Task requirements
Pictures do not belong in the copy; retype the records below exactly.

Data entries:
━━━
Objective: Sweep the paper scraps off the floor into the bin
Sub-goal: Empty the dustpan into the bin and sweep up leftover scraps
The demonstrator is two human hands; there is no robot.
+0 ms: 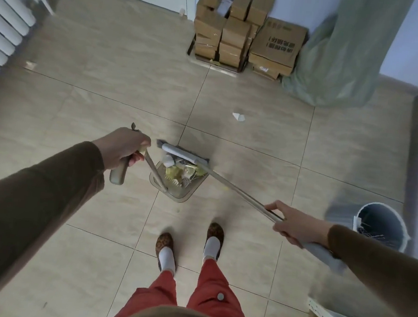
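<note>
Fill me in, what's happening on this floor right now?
A person is sweeping up. The left hand grips the dustpan handle, and the right hand holds the broom pole. The broom head sits at the mouth of the dustpan, which already holds yellow and white scraps. One white paper scrap lies loose on the tiles further out, and another bit sits near the radiator. The bin stands to the person's right.
</note>
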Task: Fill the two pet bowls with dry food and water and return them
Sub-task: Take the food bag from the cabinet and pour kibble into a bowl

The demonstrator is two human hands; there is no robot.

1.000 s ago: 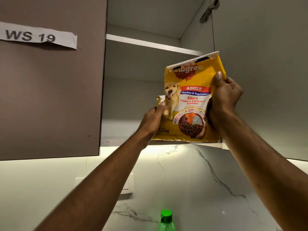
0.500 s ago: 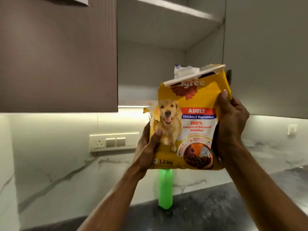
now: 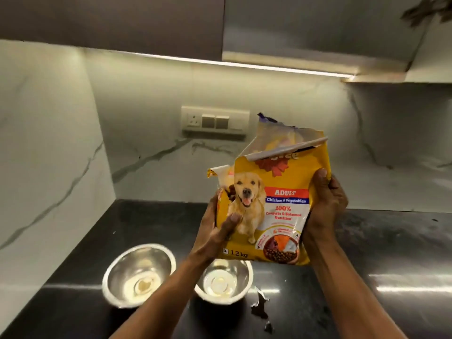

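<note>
A yellow dog food bag point(image 3: 281, 204) with a torn-open top is upright in the air above the dark counter point(image 3: 379, 253). My left hand point(image 3: 215, 231) grips its lower left edge, thumb on the front. My right hand point(image 3: 322, 204) grips its right side. Two steel bowls stand on the counter below: one point(image 3: 138, 274) at the left, fully seen, and one point(image 3: 225, 281) partly hidden behind my left forearm and the bag. Both bowls look empty.
A marble wall with a switch panel point(image 3: 215, 122) rises behind the counter, and another marble wall closes the left side. Upper cabinets point(image 3: 318, 28) hang overhead with a light strip beneath. A small puddle point(image 3: 260, 307) lies on the counter right of the bowls.
Both hands have brought the bag down from the open cabinet shelf to above the counter. The view has tilted down, so the bowls now show and the green bottle is gone from sight.
</note>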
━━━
Solution to this problem
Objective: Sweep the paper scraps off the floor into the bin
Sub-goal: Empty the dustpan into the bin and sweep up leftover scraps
The demonstrator is two human hands; there is no robot.
+0 ms: 
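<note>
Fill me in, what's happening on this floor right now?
A person is sweeping up. The left hand grips the dustpan handle, and the right hand holds the broom pole. The broom head sits at the mouth of the dustpan, which already holds yellow and white scraps. One white paper scrap lies loose on the tiles further out, and another bit sits near the radiator. The bin stands to the person's right.
</note>
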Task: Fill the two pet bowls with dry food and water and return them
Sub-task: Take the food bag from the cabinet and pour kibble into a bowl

The demonstrator is two human hands; there is no robot.

1.000 s ago: 
0.500 s ago: 
now: 

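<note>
A yellow dog food bag point(image 3: 281, 204) with a torn-open top is upright in the air above the dark counter point(image 3: 379, 253). My left hand point(image 3: 215, 231) grips its lower left edge, thumb on the front. My right hand point(image 3: 322, 204) grips its right side. Two steel bowls stand on the counter below: one point(image 3: 138, 274) at the left, fully seen, and one point(image 3: 225, 281) partly hidden behind my left forearm and the bag. Both bowls look empty.
A marble wall with a switch panel point(image 3: 215, 122) rises behind the counter, and another marble wall closes the left side. Upper cabinets point(image 3: 318, 28) hang overhead with a light strip beneath. A small puddle point(image 3: 260, 307) lies on the counter right of the bowls.
Both hands have brought the bag down from the open cabinet shelf to above the counter. The view has tilted down, so the bowls now show and the green bottle is gone from sight.
</note>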

For this exercise, nothing more remains to be given.